Coming across as the work of a very angry man shouting into the wind, Lady In the Water was filled with dialogue so on the nose regarding Shyamalan’s own issues with film critics, producers and studios that it felt almost fourth wall breaking; and not in a good way.

In being defensive of mixed reviews to his previous release The Village, Shyamalan isolated himself from critics, viciously undermining and then murdering one in the Lady In the Water screenplay, then going on to cast himself as the film’s prophet in some kind of ritualistic act of self-appreciation nobody but the man himself could fathom as to why it needed to be included. The movie also didn’t come across like it knew what it wanted to be.

Shyamalan confessed that inspiration for the film came from bedtime tales he’d tell his children, and the casting of Bryce Dallas Howard (daughter of Splash director Ron Howard) as a mermaid stuck in an apartment complex’s swimming pool, seemed to indicate that the film was intended to be a spooky family tale, though nothing else about it worked to back that up.

Shyamalan, perhaps believing too greatly in his own hype, made Lady In the Water too wordy for kids and tried way too hard to give the film some kind of deep and meaningful message that he never quite delivered.

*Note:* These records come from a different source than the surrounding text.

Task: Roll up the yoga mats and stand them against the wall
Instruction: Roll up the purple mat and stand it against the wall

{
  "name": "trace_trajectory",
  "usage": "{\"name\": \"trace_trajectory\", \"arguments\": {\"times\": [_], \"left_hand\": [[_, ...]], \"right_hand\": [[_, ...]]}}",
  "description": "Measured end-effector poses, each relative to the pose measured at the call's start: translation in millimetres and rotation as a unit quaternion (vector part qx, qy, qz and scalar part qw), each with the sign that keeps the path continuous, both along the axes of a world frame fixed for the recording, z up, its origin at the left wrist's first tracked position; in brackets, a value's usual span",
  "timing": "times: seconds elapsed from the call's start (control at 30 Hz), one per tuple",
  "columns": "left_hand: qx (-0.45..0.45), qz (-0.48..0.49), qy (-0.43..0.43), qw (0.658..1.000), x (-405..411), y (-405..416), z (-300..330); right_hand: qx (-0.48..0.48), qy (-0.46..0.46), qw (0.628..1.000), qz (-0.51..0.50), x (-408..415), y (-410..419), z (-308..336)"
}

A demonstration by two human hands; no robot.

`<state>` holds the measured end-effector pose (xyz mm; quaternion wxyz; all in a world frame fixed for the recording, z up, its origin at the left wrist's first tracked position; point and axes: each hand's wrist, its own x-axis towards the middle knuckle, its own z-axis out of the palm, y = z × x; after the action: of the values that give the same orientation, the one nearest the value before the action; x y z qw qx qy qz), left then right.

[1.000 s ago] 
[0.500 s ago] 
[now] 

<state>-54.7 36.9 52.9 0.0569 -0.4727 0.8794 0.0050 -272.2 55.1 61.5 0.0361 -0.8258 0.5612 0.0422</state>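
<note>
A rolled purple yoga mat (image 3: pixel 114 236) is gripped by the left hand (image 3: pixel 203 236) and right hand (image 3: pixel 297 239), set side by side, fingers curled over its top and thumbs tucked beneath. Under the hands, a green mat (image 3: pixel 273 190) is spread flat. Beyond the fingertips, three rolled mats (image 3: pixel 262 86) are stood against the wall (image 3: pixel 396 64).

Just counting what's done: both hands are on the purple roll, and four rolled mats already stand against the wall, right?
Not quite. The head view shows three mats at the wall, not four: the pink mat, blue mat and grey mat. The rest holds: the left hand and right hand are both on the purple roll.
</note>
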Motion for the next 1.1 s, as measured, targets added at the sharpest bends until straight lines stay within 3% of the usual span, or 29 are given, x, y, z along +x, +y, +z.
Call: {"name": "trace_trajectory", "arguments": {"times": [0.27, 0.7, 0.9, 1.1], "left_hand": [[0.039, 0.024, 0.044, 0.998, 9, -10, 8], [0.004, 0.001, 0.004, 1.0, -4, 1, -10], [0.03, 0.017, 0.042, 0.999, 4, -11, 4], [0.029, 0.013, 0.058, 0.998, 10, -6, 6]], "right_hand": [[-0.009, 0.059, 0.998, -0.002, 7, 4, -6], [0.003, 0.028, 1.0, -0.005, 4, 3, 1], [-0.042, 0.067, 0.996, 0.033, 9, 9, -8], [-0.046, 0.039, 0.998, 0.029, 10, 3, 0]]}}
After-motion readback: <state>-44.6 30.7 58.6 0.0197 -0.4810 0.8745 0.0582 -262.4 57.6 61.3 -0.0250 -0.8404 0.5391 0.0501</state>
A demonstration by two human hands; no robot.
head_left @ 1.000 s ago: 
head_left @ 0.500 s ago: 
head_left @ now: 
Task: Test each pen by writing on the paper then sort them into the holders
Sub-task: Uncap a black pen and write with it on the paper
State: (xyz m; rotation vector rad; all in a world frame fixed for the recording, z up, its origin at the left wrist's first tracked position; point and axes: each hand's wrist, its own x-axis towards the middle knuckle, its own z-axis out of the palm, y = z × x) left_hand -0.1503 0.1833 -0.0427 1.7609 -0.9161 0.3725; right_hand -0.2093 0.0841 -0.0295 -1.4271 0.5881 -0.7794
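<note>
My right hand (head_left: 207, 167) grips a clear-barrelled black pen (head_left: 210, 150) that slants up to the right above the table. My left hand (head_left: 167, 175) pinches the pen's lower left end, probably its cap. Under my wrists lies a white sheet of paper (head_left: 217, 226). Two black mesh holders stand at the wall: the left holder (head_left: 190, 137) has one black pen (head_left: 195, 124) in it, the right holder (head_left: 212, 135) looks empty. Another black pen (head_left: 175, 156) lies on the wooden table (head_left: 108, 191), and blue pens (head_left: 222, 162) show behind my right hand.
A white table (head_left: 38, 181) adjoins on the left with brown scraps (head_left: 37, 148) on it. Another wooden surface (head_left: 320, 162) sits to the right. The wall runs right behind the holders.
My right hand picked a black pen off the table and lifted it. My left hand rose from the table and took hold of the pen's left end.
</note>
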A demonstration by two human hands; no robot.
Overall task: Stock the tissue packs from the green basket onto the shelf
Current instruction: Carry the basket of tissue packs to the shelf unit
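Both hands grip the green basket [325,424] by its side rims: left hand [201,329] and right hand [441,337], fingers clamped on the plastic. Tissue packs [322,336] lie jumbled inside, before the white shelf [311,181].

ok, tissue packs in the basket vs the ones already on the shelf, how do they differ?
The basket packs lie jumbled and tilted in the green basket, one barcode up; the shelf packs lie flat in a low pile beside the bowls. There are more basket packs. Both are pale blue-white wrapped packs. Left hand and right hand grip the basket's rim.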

The result was a film that felt too stupid and self-aggrandising for adults to enjoy, but was way too much for children to follow.

The filmmaker, whose career to this point was still a very promising one, worked tirelessly through Lady In the Water to burn bridges with studios, actors, producers, critics and even friends, almost costing the man his entire career.

10. Wide Awake (1998)

In M. Night Shyamalan’s first theatrical feature, the director delivered a story centring around his religion that would rival that of later release Signs in terms of how outwardly preachy it was, Wide Awake following the story of a school child who loses faith upon the death of his grandfather and is subsequently supported by teacher (and Nun) Rosie O’Donnell in his pursuit to find God once again.

Like much of Shyamalan’s work, Wide Awake seems to believe it is more profound than it actually is, creating the atmosphere of a message-movie rather than an immersive narrative experience.

The performance of child actor Joseph Cross is impressive, and the first piece of evidence that Shyamalan is perhaps better at directing children than adults, but rather than being an outright good or bad movie Wide Awake is distinctly average religious fare, the film being by far the director’s most forgettable outing (for better and for worse).